Rick Potts: “And I began to think that well maybe it’s not the particular environment of a savanna that was important, but the tendency of the environment to change.”
[Here it is]
Narrator: “Could it be that the need to survive violent swings of climate made our ancestors more adaptable?”
Right. And it was the need of giraffes to reach higher branches with yummier leaves that made them grow longer f***ing necks. Gaaaaah!!! Lamarck is dead! And so is Bergson.
That locution, that phraseology, that notion that a “need” somehow drives evolution, drives me bats. “Needs” don’t make populations evolve anything.

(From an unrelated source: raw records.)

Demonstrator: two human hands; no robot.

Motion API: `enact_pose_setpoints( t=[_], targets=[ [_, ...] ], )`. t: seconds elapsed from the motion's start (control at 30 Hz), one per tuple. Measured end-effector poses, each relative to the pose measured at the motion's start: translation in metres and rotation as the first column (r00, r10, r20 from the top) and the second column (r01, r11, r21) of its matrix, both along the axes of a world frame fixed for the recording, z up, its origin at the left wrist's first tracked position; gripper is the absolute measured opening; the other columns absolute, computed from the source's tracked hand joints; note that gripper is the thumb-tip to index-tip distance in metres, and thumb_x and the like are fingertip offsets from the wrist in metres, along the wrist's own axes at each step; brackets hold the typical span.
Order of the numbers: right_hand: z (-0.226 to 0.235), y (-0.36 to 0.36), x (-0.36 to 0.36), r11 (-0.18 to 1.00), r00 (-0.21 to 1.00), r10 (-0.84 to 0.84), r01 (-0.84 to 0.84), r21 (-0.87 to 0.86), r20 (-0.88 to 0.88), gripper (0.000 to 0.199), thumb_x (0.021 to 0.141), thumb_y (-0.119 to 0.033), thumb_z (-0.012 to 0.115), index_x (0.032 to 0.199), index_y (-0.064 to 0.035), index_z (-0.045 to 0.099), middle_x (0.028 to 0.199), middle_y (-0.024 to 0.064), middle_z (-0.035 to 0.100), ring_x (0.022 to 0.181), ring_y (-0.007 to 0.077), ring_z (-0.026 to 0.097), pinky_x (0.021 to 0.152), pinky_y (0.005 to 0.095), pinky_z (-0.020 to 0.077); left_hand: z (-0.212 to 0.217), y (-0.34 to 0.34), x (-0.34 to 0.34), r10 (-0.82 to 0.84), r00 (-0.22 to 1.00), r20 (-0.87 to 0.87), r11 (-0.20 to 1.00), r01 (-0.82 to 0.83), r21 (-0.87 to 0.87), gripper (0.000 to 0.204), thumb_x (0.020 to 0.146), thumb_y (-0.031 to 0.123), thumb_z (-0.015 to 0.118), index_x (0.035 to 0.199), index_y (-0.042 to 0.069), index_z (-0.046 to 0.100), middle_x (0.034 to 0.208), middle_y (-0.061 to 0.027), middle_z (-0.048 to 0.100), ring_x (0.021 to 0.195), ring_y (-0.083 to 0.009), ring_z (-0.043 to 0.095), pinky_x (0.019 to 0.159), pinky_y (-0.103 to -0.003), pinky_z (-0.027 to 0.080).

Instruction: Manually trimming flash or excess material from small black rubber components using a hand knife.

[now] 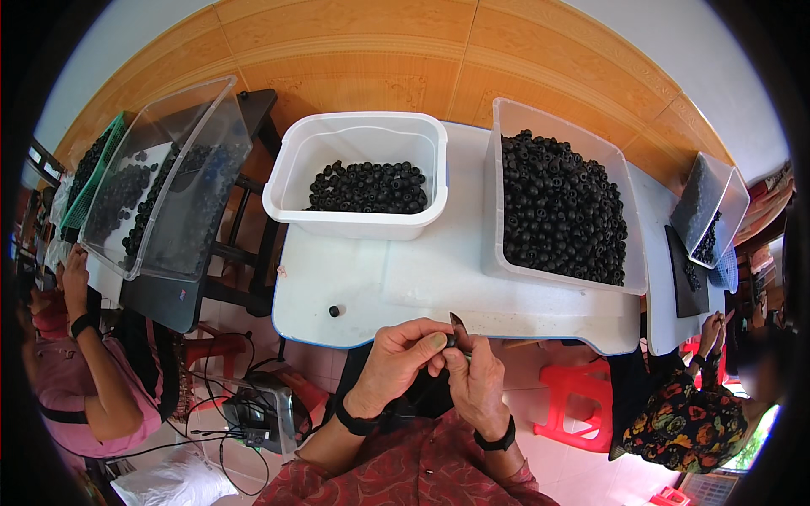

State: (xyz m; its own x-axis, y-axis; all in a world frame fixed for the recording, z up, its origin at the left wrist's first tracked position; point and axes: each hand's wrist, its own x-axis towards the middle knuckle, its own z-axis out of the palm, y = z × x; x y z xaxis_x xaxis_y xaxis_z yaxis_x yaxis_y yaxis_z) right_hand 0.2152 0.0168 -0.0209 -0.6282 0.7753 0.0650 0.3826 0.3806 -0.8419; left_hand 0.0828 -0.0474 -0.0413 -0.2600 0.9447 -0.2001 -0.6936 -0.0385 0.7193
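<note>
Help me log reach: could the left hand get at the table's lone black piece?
Probably yes: nothing blocks the left hand from the lone black piece, though that hand grips a dark piece.

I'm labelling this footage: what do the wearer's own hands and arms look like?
The left hand and right hand are ungloved, with a black band on each wrist. The visible forearms are bare; the garment is dark red with a paler pattern.
</note>
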Motion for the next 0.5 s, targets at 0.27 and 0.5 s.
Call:
enact_pose_setpoints(
  t=[0.27,0.5],
  targets=[
    [-0.0088,0.0002,-0.0026,0.987,0.997,-0.005,0.017,0.162,-0.074,0.026,0.094,-0.023,0.058,0.091,0.0000,0.048,0.074,0.0185,0.059,0.064,0.0390,0.061,0.051,0.0418,0.0474,-0.0008,0.0014,0.0029,0.025,0.996,-0.091,0.999,-0.028,-0.034,0.019,0.094,0.008,0.058,0.107,-0.003,0.064,0.080,-0.0040,0.062,0.062,-0.0077,0.055,0.055,-0.021,0.048],
    [-0.0097,0.0006,-0.0036,0.983,0.996,0.007,0.010,0.181,-0.089,0.024,0.094,-0.021,0.059,0.086,-0.0003,0.050,0.072,0.0165,0.059,0.059,0.0365,0.060,0.048,0.0397,0.0471,-0.0034,0.0017,0.0039,0.067,0.984,-0.168,0.998,-0.064,0.022,0.018,0.094,0.007,0.057,0.106,-0.003,0.065,0.081,-0.0039,0.061,0.062,-0.0075,0.055,0.055,-0.021,0.048]
  ],
)
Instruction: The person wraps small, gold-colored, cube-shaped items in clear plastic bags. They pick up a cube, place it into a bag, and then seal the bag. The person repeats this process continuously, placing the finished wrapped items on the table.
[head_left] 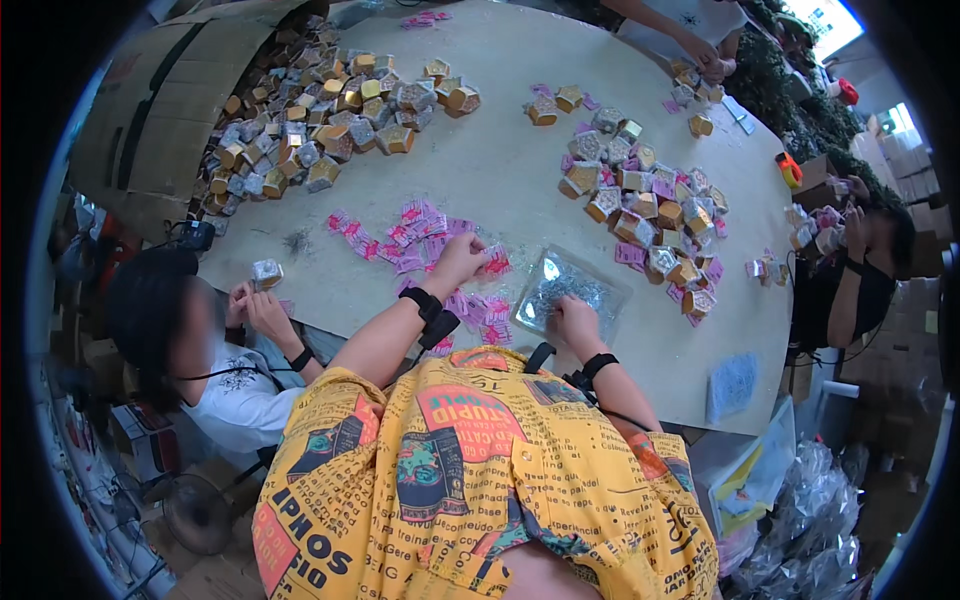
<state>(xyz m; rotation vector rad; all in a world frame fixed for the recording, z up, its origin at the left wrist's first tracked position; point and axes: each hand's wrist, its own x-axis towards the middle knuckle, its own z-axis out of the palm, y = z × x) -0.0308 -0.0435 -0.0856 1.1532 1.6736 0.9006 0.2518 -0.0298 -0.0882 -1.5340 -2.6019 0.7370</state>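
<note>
Round pale table [500, 170], seen from above. Near its far left edge, a large heap of small gold and silver boxes [320, 110] spills from a cardboard sheet [160, 110]. A second, smaller cluster of gold and silver boxes [650, 215] lies toward the right edge, mixed with pink slips. Scattered pink paper slips [405, 235] cover the near-centre area. A clear plastic tray of small silvery pieces [570, 290] rests just inside the near edge.

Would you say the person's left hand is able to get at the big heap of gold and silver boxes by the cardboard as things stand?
Probably not without leaning: the left hand rests on the pink packets, and the heap of boxes lies well beyond across bare table. Nothing blocks the way.
</note>
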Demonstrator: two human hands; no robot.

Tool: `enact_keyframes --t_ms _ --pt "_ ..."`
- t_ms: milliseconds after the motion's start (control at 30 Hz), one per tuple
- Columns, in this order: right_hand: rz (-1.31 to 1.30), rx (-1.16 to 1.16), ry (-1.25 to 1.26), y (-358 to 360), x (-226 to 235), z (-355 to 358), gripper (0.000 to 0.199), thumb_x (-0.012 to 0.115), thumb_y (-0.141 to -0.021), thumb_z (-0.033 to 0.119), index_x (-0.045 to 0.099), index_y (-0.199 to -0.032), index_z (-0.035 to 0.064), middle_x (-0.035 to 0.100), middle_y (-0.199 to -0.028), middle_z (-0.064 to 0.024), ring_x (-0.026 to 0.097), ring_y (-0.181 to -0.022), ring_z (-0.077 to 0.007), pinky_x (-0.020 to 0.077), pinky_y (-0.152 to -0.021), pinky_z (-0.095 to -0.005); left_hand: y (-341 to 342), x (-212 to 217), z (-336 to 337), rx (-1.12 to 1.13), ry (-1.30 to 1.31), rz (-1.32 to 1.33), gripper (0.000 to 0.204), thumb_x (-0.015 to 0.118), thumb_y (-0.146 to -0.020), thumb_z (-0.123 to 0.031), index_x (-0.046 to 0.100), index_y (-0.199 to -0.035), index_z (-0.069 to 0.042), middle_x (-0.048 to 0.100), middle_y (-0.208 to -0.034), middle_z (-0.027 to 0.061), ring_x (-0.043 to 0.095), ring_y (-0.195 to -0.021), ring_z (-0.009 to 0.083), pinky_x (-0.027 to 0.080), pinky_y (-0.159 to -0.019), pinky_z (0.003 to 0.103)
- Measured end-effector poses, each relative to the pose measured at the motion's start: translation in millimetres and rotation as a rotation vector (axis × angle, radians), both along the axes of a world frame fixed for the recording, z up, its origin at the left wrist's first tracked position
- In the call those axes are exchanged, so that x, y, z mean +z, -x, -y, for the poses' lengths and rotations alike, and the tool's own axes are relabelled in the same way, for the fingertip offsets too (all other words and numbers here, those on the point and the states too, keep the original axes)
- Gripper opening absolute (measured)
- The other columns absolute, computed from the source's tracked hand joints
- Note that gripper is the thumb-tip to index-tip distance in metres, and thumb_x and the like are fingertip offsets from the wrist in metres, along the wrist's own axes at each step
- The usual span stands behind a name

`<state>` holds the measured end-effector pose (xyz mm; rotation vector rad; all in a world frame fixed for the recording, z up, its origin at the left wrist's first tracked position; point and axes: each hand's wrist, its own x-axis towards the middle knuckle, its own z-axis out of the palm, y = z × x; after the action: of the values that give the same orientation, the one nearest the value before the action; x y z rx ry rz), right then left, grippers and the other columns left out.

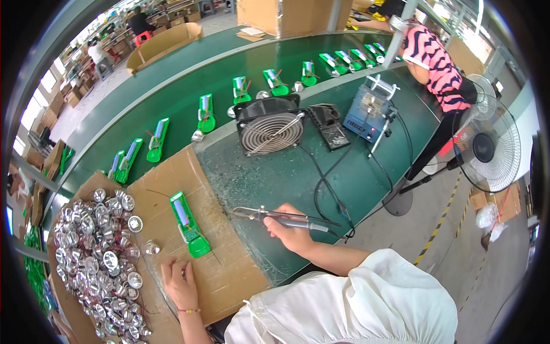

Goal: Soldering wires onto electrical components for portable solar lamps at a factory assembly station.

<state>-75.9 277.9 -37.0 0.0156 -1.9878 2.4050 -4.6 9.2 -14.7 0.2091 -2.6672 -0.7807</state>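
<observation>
In my right hand (pixel 289 229) is a soldering iron (pixel 278 217) with a thin bent metal guide at its front, pointing left over the bench. On the cardboard, left of the iron's tip and apart from it, lies a green plastic housing (pixel 198 246) with a blue-grey cylindrical cell (pixel 180 211) and thin wires. My left hand (pixel 180 285) rests just below the housing, fingers bent and slightly apart, with nothing visible in them. Close to its fingertips sits a silver reflector cup (pixel 151 247). A large heap of similar reflector cups (pixel 91 265) lies to the left.
Green housings with reflectors line the conveyor belt (pixel 177 123) beyond the bench. A square fan (pixel 272 133), a black iron stand (pixel 329 126) and a blue soldering station (pixel 369 112) with trailing cables stand ahead. A co-worker (pixel 435 66) and a standing fan (pixel 487 146) are at right.
</observation>
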Motion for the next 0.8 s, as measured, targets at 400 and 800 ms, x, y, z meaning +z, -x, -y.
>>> enact_keyframes --t_ms 400,800 --pt "-0.005 -0.015 -0.078 2.2 -5.9 -0.1 0.019 0.064 -0.082 0.017 0.051 -0.081 0.0035 0.056 -0.060 -0.0002 0.051 -0.053 -0.0046 0.0395 -0.047 -0.0222 15.3 3.0 -12.9 0.038 0.472 0.107 0.008 0.055 -0.078 -0.009 0.055 -0.084 -0.005 0.061 -0.077 0.0132 0.056 -0.074 0.0316 0.042 -0.070 0.043" --pt "-0.051 -0.028 -0.094 1.9 -7.9 0.6 0.020 0.065 -0.080 0.018 0.052 -0.080 0.0036 0.057 -0.060 -0.0014 0.052 -0.053 -0.0061 0.0403 -0.048 -0.0244 61.4 20.1 25.2 0.061 -0.149 0.145 0.019 0.061 -0.081 -0.013 0.063 -0.078 0.005 0.058 -0.058 0.0042 0.050 -0.051 0.0096 0.039 -0.048 0.025"
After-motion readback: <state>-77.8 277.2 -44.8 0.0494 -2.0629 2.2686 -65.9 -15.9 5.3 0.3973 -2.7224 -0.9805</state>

Now, properties of an environment may select for traits in a population if appropriate variants occur, and as a result of that selective process the population may be more adapted to that selective environment. And it’s not necessarily implausible that an environment that varies irregularly on an appropriate time grain (bunches of generations) could select for some sort of generalized adaptability on the part of a population provided there’s some genetic basis for that adaptability that gives individuals a reproductive advantage, but a “need” doesn’t “make” the trait evolve. If that were the case we’d have wings and gills.